• **EXERCISE AIM**
A faithful copy of the whole listing is required.
━━━━━━━━━━━━━━━━━━━━
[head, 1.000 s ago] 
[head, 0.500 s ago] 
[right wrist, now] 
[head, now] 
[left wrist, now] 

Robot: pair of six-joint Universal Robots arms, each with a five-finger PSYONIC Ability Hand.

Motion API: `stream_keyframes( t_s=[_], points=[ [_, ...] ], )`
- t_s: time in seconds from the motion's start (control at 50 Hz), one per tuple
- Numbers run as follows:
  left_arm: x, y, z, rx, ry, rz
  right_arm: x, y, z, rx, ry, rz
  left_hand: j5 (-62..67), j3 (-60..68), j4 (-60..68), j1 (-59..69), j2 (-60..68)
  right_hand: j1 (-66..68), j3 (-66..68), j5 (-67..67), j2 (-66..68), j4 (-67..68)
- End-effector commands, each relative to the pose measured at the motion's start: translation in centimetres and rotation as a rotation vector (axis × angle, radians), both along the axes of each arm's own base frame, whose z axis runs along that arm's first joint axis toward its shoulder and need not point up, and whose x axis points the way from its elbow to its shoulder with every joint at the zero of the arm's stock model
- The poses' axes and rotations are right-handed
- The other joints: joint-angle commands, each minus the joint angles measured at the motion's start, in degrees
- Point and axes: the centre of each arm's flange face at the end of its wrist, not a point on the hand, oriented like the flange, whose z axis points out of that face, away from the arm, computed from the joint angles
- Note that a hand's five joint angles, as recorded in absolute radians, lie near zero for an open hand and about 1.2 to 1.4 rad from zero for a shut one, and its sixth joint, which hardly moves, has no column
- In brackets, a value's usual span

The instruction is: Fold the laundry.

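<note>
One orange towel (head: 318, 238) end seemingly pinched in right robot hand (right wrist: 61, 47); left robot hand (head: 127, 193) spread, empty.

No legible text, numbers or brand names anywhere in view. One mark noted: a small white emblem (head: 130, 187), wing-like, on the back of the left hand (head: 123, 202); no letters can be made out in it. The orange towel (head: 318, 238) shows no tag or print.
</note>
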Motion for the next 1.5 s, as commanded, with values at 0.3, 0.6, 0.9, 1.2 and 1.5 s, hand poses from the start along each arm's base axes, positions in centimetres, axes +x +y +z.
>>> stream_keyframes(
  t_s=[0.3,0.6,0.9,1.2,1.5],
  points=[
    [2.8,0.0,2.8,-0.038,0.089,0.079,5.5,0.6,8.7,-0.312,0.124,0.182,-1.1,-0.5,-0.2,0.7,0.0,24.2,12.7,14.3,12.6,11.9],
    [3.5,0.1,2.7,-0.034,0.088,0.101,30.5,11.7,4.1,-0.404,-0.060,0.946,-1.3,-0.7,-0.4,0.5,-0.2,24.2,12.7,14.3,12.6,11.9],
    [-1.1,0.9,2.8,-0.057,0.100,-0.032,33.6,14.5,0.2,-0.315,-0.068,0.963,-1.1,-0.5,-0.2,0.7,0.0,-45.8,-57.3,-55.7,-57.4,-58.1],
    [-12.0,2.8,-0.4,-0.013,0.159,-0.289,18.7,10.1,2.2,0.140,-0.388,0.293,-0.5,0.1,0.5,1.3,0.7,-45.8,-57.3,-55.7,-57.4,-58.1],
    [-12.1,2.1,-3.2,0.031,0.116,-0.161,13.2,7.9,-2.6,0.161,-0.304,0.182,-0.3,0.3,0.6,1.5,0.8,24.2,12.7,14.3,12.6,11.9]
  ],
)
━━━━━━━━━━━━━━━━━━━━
• **EXERCISE RESPONSE**
[head, 1.000 s ago] 
[head, 0.500 s ago] 
[right wrist, now] 
[head, now] 
[left wrist, now] 

Robot: pair of six-joint Universal Robots arms, each with a five-finger PSYONIC Ability Hand.

Motion API: `stream_keyframes( t_s=[_], points=[ [_, ...] ], )`
- t_s: time in seconds from the motion's start (control at 50 Hz), one per tuple
- Numbers run as follows:
  left_arm: x, y, z, rx, ry, rz
  right_arm: x, y, z, rx, ry, rz
  left_hand: j5 (-62..67), j3 (-60..68), j4 (-60..68), j1 (-59..69), j2 (-60..68)
  right_hand: j1 (-66..68), j3 (-66..68), j5 (-67..67), j2 (-66..68), j4 (-67..68)
- End-effector commands, each relative to the pose measured at the motion's start: translation in centimetres and rotation as a rotation vector (axis × angle, radians), both along the axes of each arm's own base frame, whose z axis runs along that arm's first joint axis toward its shoulder and need not point up, and whose x axis points the way from its elbow to its shoulder with every joint at the zero of the arm's stock model
- The poses' axes and rotations are right-handed
- The other joints: joint-angle commands, each minus the joint angles measured at the motion's start, in degrees
- Point and axes: the centre of each arm's flange face at the end of its wrist, not a point on the hand, oriented like the flange, whose z axis points out of that face, away from the arm, computed from the joint angles
- Note that a hand's five joint angles, as recorded in absolute radians, lie near zero for an open hand and about 1.2 to 1.4 rad from zero for a shut one, and its sixth joint, which hardly moves, has no column
- In brackets, a value's usual span

The instruction is: Fold the laundry.

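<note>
One orange towel (head: 318, 238) end seemingly pinched in right robot hand (right wrist: 61, 47); left robot hand (head: 127, 193) spread, empty.

No legible text, numbers or brand names anywhere in view. One mark noted: a small white emblem (head: 130, 187), wing-like, on the back of the left hand (head: 123, 202); no letters can be made out in it. The orange towel (head: 318, 238) shows no tag or print.
</note>
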Motion for the next 1.5 s, as commanded, with values at 0.3, 0.6, 0.9, 1.2 and 1.5 s, hand poses from the start along each arm's base axes, positions in centimetres, axes +x +y +z.
>>> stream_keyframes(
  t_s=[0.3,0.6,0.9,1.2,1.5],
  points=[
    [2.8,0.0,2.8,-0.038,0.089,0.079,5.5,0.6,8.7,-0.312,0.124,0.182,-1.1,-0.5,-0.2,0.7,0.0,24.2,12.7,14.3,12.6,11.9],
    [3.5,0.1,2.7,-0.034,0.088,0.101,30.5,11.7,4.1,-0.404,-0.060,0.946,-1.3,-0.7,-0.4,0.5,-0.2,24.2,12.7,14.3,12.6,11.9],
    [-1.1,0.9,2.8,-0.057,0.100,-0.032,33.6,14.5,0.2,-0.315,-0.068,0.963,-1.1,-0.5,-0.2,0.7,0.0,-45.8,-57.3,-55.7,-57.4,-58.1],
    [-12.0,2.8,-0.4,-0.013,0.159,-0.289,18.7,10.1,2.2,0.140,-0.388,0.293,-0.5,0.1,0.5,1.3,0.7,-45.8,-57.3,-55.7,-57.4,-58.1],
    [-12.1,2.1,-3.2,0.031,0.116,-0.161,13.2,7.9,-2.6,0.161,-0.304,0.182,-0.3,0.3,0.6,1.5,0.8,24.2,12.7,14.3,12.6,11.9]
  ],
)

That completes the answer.